Re: kvm splat in mmu_spte_clear_track_bits

From: Linus Torvalds
Date: Tue Aug 29 2017 - 15:06:51 EST


On Tue, Aug 29, 2017 at 11:34 AM, Jerome Glisse <jglisse@xxxxxxxxxx> wrote:
>
> Kirill did regress invalidate_page as it use to be call outside the
> spinlock and now it is call inside the spinlock thus reverting will
> introduce back a regression.

Honestly, this MMU notifier thing has been nothing but a badly
designed mistake from beginning to end, and bad rules for what can
sleep and what can not are one fundamental problem.

There are fundamentally two levels of VM locking, and those two levels
are not going to go away, and we're not budging on them:

- there's the "virtual address" level, which can block. We have a
nice mmap_semaphore, and we guarantee that it's held for writing for
all changes to the virtual memory layout

This is the "mmap/munmap" kind of granularity. The mmu callbacks at
*this* level are fine to block.

- then there is the "page level" VM handling, and honestly, that
*fundamentally* uses a spinlock. If we look at a particular page, that
page is meaningless without the lock. Really.

I honestly believe that any MMU callback at this level needs to be
atomic.
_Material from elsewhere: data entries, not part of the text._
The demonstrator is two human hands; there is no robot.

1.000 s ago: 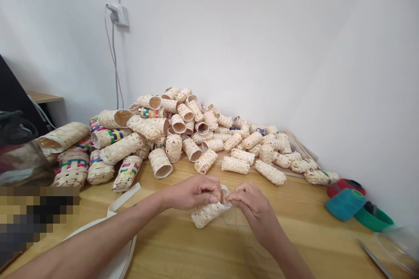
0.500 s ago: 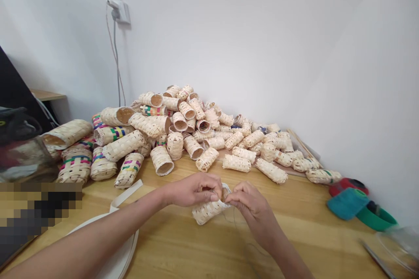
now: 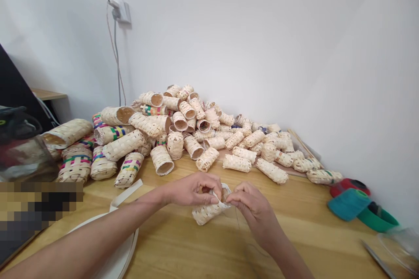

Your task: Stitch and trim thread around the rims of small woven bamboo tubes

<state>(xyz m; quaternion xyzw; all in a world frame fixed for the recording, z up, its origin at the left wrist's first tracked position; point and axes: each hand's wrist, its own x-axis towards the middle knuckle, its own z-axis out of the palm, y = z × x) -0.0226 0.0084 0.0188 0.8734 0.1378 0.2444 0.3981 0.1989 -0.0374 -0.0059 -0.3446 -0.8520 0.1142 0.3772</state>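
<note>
A small woven basket (image 3: 207,213), pale and tube-shaped, lies tilted on the table with its white-edged mouth facing up and right. My left hand (image 3: 196,189) grips its rim, thumb outside and fingers over the edge. At the right side of that rim, my right hand (image 3: 250,205) is closed in a pinch; whatever sits between its fingertips is too small to make out. A thin dark thread (image 3: 257,250) trails loosely below my right hand over the wood.
A large heap of woven baskets (image 3: 186,126) stands against the wall. Rightward are a teal thread spool (image 3: 348,204), a green bowl-like piece (image 3: 379,220), a pointed metal tool (image 3: 376,256) and a clear container (image 3: 401,246). A white round item (image 3: 126,250) lies under my left forearm.
Both hands stay at the basket's rim, almost unmoved. The thread hanging beneath my right hand has shifted and shows more faintly. The basket keeps its place.
</note>
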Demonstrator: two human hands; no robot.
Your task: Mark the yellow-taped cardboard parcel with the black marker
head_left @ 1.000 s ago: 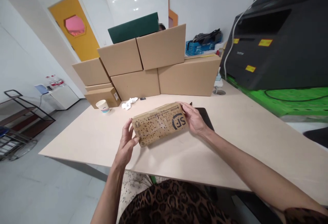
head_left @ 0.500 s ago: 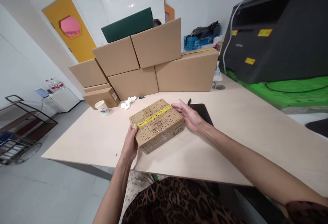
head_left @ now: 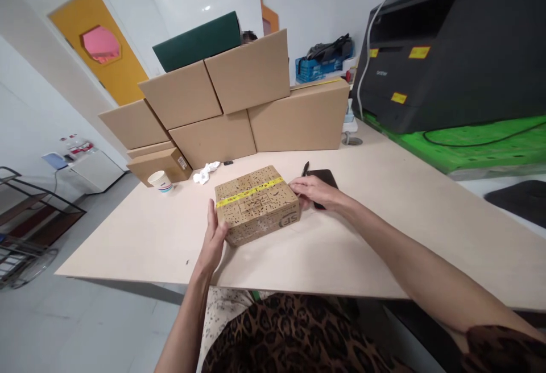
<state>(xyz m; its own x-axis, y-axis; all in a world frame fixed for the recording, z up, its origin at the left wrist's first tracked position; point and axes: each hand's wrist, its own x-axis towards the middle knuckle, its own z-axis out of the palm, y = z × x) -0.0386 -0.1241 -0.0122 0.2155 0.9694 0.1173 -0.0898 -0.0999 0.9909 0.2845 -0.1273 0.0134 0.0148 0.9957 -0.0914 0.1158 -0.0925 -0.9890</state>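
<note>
A brown speckled cardboard box (head_left: 256, 208) with a yellow tape strip across its top rests on the pale table (head_left: 341, 253). My left hand (head_left: 213, 239) presses against the box's left side, thumb near the front left corner. At the box's right end is my right hand (head_left: 315, 190), its fingertips against that side and partly hidden behind the edge. Together the two hands hold the box between them. Just beyond my right hand lie a dark flat object (head_left: 325, 177) and a black pen-like item (head_left: 305, 169).
Large cardboard boxes (head_left: 217, 137) stand stacked along the far side, a dark green box (head_left: 198, 43) on top. A paper cup (head_left: 161, 182) and crumpled white tissue (head_left: 205, 173) sit at left. A black printer (head_left: 409, 66) stands on a green pallet (head_left: 460, 143) at right.
The speckled box has turned slightly, its front face now more toward me. My right hand's fingers have curled in at its right end. The view has shifted a little to the right.
</note>
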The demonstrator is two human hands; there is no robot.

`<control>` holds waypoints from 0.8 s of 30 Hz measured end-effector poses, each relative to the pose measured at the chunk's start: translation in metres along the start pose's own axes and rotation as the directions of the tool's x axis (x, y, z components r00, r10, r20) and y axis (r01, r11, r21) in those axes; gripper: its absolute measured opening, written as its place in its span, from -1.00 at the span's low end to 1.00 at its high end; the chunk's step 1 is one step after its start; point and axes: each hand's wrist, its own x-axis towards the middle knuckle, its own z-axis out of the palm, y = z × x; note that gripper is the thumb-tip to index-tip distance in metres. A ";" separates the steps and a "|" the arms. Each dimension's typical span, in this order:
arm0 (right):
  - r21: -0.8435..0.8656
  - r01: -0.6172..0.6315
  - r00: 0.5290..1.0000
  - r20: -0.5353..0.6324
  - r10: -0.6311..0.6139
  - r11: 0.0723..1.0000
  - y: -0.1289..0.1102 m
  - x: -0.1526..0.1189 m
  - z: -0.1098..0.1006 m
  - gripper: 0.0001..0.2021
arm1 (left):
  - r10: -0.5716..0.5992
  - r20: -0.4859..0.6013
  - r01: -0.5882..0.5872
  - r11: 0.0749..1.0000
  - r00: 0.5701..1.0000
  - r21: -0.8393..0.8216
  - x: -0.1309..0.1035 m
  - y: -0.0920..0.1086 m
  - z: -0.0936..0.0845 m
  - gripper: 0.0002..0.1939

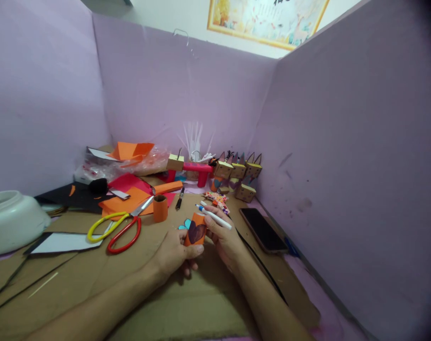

Some of the absolutely *have* to be (that "change_pte", for
example).

In that second case, we might have a "begin/end" surrounding the
actual page table walk. And that might sleep, but then it
*fundamentally* cannot actually be able some particular single page
or stable range. Because without the page table spinlock, no such
stability exists. It's purely a "we are not going to start looking at
this range" kind of thing.

I really don't understand why the nVidia crap cannot follow those
simple rules. Because either

(a) you're working with virtual addresses, and you should be able to
work on that virtual layer

(b) you're actually working with physical pages, and you can just
hold on to those physical pages yourself.

I really detest our MMU callbacks. I shouldn't have allowed them to be
merged. And I definitely shoul.dn't allow them to screw up our VM
layer.

But we have them, and we should work at making sure people do sane things.

And yes, those sane things may include

(a) guaranteeing that the start/end range calls are always done
around the actual locked region.

(b) adding a ton of validation so that people *see* then they break
the rules. Even when they don't use some random notifier crud.

That (b) may involve adding a number of "might_sleep()" calls (not
deep in the notifiers themselves, but in the actual wrapper functions
even when notifiers are compiled out entirely!), but also adding calls
to validate those kinds of "you can't call
mmu_notifier_invalidate_page() without having first called
mmu_notifier_invalidate_range_start() in a sleepable context".

But (b) definitely should also be a very real onus on the mmu
notifiers themselves. No way can we sleep when we're traversing page
tables. We hold a page table lock. We can sleep before and after, but
not during actual page traversal.

Linus